Eletrolung Eletrônica

- Ao contrário dos sensores galvânicos, os Eletrodos(parte de um circuito elétrico que controla, coleta ou emite elétrons) polariográficos não geram eletricidade.

- A condutividade da célula varia na presença de oxigênio.

- O potencial do nível elétrico de uma fonte externa, é aplicado entre o Anodo e o Catodo e o resultado do fluxo da corrente é a função da concentração molecular do oxigênio presente.

- A corrente envolvida é pequena, sendo assim, um Op Amp é usado em cada sensor para aumentar o poder a um nível útil para controlar e monitorar.

- Era possível ajustar cada Op Amp nos potes (Zero e Melhora) hermeticamente fechados.

- O sinal amplificado era lido no display de pulso, consistindo de uma memória temporária.

- Um medidor de 100 microampéres (medida de intensidade de corrente elétrica) foi usado em conjunção com a alta resistência, a fim de prevenir que um possível curto no circuito, pudesse afetar o controle solenóide(dispositivo mecânico operado por um campo eletromagnético).

- Medidores chamados de ¨a prova de choque¨ eram usados. Aguentavam pequenos choques, mas não uma queda no chão / concreto.

- A grande vantagem desse tipo de display análogo, é que pode-se ter acesso rapidamente as informações.

- Nos dias de hoje, pode-se acrescentar apenas um leitor Bar do tipo LCD ou LED para monitorar e quem sabe separar display numérico (mutável) para calibração.

- Um display na máscara, também seria melhor do que no pulso.

- Os sinais amplificados dos 3 sensores caiam num quarto Op Amp que fazia a média deles e utilizava o valor do resultado para controlar o Set-Point Solenóide através de um transistor de troca.

- Um Set-Point de 0.5 Bar era usado.

- Circuito de corte limitava a entrada para o controle Op Amp de cada sensor, a valores correspondentes a 0.25 e 0.75 Bar de PpO2.

- Caso algum sensor começasse a ler drasticamente diferente dos outros, seu efeito no controle do Solenóide automático, era limitado.

- O corte acontecia depois do display.

- O corte também ativava um alarme sonoro.

- Caso um estivesse fóra, os outros 2 tomavam o controle.

- Os Op Amp necessitavam de um fornecimento de voltagem + e -. O que era fornecida por 2 baterias 9 V (alcalinas de magnésio) radio transistor.

- A polarização do sensor era provida da mesma fonte, através de um circuito resistor de divisão de voltagem.

- Toda a eletrônica era incorporada numa simples placa de circuito de aproximadamente 4x5"

- Todos os componentes eletrônicos eram impressos numa placa de circuito. Depois de sua instalação, tudo era coberto (spray) por um produto a prova d'água, usado normalmente em eletrônica marinha.

- No Eletrolung tudo estava a pressão ambiente. O compartimento eletrônico era ventilado através de um canister de sílica gel, do resto do sistema.

- Um tubo solitário no orifício de ventilação, prevenia qualquer umidade acumulada no canister, ser enviada para o compartimento eletrônico.

- A umidade e a condensação não eram problema.
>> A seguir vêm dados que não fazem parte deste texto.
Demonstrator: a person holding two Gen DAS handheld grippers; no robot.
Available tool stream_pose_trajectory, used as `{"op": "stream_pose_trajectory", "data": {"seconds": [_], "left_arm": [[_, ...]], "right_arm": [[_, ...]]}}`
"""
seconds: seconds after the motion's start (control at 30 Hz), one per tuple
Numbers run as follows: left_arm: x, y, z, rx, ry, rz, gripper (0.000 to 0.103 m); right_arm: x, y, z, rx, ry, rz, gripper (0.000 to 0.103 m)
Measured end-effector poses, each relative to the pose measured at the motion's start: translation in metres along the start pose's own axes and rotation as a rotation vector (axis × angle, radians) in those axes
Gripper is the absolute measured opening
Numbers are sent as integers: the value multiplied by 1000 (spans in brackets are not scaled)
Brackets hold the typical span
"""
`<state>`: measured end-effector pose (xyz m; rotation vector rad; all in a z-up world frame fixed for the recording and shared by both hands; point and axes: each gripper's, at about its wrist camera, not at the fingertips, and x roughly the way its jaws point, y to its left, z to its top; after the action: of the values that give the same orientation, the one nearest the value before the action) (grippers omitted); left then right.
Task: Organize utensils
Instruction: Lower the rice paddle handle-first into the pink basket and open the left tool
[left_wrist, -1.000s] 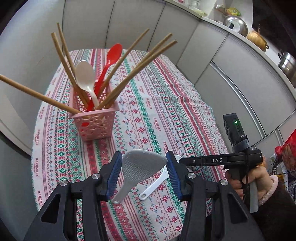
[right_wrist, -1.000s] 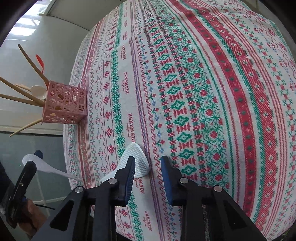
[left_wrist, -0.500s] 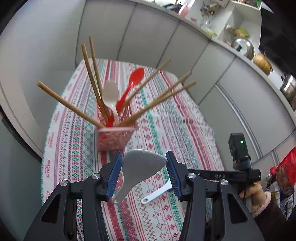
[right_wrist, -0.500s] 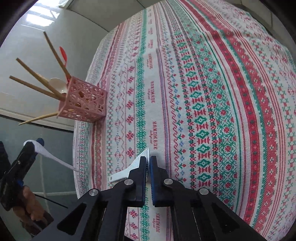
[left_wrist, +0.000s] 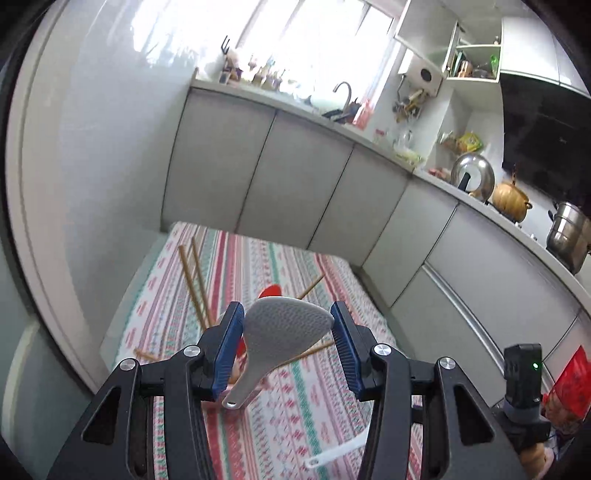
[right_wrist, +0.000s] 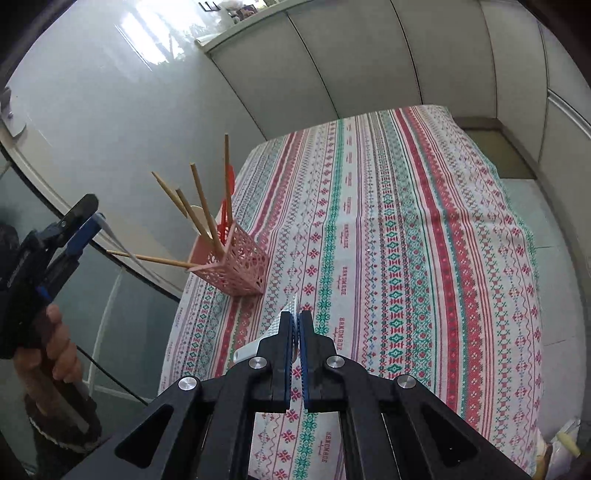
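Matt dimpled plastic rice paddle (left_wrist: 284, 328), woven patterned tablecloth (right_wrist: 406, 240), perforated pink plastic basket (right_wrist: 236, 264) (wooden chopsticks (right_wrist: 201, 206) inside)

1. The pink perforated plastic basket (left_wrist: 236, 376) is almost wholly hidden behind the grey dimpled rice paddle (left_wrist: 282, 332).
2. The white plastic rice paddle (right_wrist: 280, 325) shows edge-on only (its bowl sits between black fingers).
3. Small countertop clutter (left_wrist: 258, 75) is too small to identify.
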<state>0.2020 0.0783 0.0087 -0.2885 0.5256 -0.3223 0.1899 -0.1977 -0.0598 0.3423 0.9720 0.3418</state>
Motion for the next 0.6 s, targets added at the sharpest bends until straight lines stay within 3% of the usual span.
{"op": "stream_pose_trajectory", "data": {"seconds": [0.2, 0.33, 0.6], "left_arm": [[42, 5, -2, 40, -31, 31, 51], [68, 23, -5, -2, -30, 55, 51], [89, 30, -18, 26, -42, 86, 51]], "right_arm": [[-10, -8, 4, 9, -26, 5, 3], [-10, -11, 3, 10, -23, 17, 3], [-9, -5, 7, -1, -28, 39, 4]]}}
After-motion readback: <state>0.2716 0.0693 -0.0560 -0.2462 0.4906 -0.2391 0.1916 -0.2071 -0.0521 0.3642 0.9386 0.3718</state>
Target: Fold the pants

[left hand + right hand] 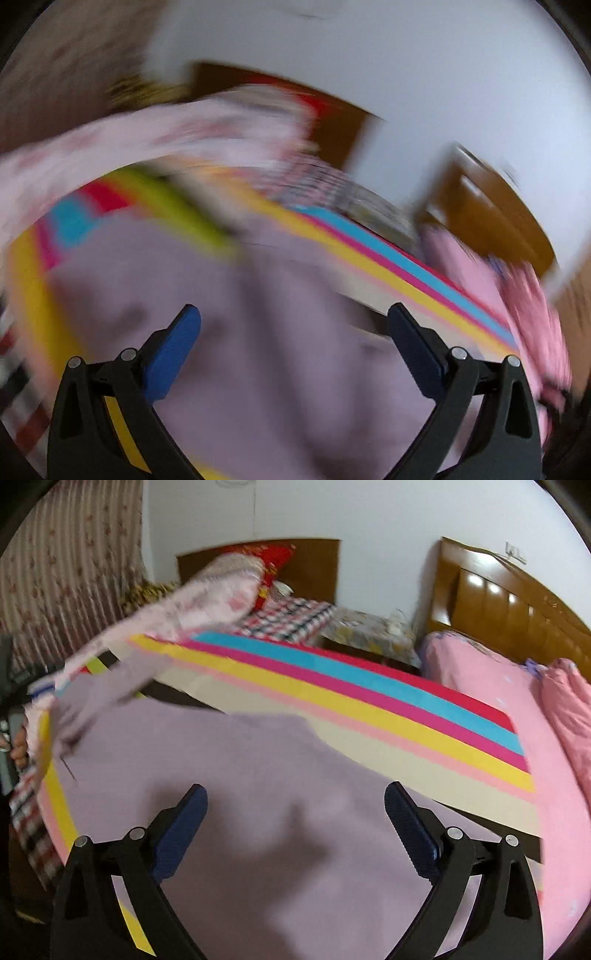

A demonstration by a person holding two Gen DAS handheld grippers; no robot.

A construção plástica provavelmente ajudou em evitar tais problemas, assim como, a cobertura a prova d'água pareceu ser suficiente.

 

Eletrolung Solenóide

- Foi usado uma válvula solenóide miniatura de 12 volts, feita para controle pneumático.

- Foi equipada com uma pequena válvula agulha de rosca de saída.

- Quando o Set-Point é atingido e o Solenóide disparado, leva cêrca de 3 a 4 segundos, para que responder e subir o suficiente para cortar tudo de novo.

- A válvula de saída Solenóide era ajustada para que o O2 injetado, elevasse a PpO2 a uma pulsação pico de cêrca de 0.75 Bar e ativando 2 bips sonoros.

- Com 2 respirações a mescla atingia 0.65 Bar e ia caindo até atingir o Set-Point em aproximadamente 1 minuto.